** WHAT THE TASK REQUIRES **
Look through the material and tally each line bearing the word "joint". Give only the total.

** COLLECTED DATA **
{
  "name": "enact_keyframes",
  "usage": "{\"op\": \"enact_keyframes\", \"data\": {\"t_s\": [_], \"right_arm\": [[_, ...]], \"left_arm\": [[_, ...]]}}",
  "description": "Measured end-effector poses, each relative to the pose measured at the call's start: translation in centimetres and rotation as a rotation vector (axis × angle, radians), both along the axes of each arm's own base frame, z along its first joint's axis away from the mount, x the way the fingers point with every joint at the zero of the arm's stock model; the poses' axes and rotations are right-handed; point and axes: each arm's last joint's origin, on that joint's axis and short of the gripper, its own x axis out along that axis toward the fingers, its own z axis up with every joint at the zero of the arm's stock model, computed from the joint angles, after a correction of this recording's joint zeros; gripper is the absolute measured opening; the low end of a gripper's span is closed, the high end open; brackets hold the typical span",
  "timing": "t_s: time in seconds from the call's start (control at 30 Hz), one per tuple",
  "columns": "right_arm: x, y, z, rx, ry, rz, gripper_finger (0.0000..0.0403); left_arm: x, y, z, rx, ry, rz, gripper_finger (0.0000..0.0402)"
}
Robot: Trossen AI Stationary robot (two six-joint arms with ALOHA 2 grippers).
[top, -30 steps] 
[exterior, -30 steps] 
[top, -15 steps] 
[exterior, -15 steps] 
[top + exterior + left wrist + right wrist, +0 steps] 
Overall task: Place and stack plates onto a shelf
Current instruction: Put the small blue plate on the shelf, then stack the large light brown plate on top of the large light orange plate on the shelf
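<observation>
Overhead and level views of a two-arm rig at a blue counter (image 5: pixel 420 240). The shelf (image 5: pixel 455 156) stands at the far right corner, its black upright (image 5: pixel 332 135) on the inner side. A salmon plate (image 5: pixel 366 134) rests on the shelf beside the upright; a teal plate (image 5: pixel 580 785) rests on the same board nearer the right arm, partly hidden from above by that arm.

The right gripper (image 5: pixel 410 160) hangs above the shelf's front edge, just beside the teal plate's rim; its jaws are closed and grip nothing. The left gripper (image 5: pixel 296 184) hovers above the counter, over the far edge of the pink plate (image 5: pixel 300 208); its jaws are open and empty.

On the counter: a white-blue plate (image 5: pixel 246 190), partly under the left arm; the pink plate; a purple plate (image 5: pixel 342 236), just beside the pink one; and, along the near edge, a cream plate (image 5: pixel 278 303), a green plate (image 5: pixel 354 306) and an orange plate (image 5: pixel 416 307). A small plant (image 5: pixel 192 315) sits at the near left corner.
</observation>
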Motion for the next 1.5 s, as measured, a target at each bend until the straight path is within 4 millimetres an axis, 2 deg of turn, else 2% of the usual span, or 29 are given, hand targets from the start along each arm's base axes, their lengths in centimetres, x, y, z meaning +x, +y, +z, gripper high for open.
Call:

** OUTPUT FOR THIS TASK **
2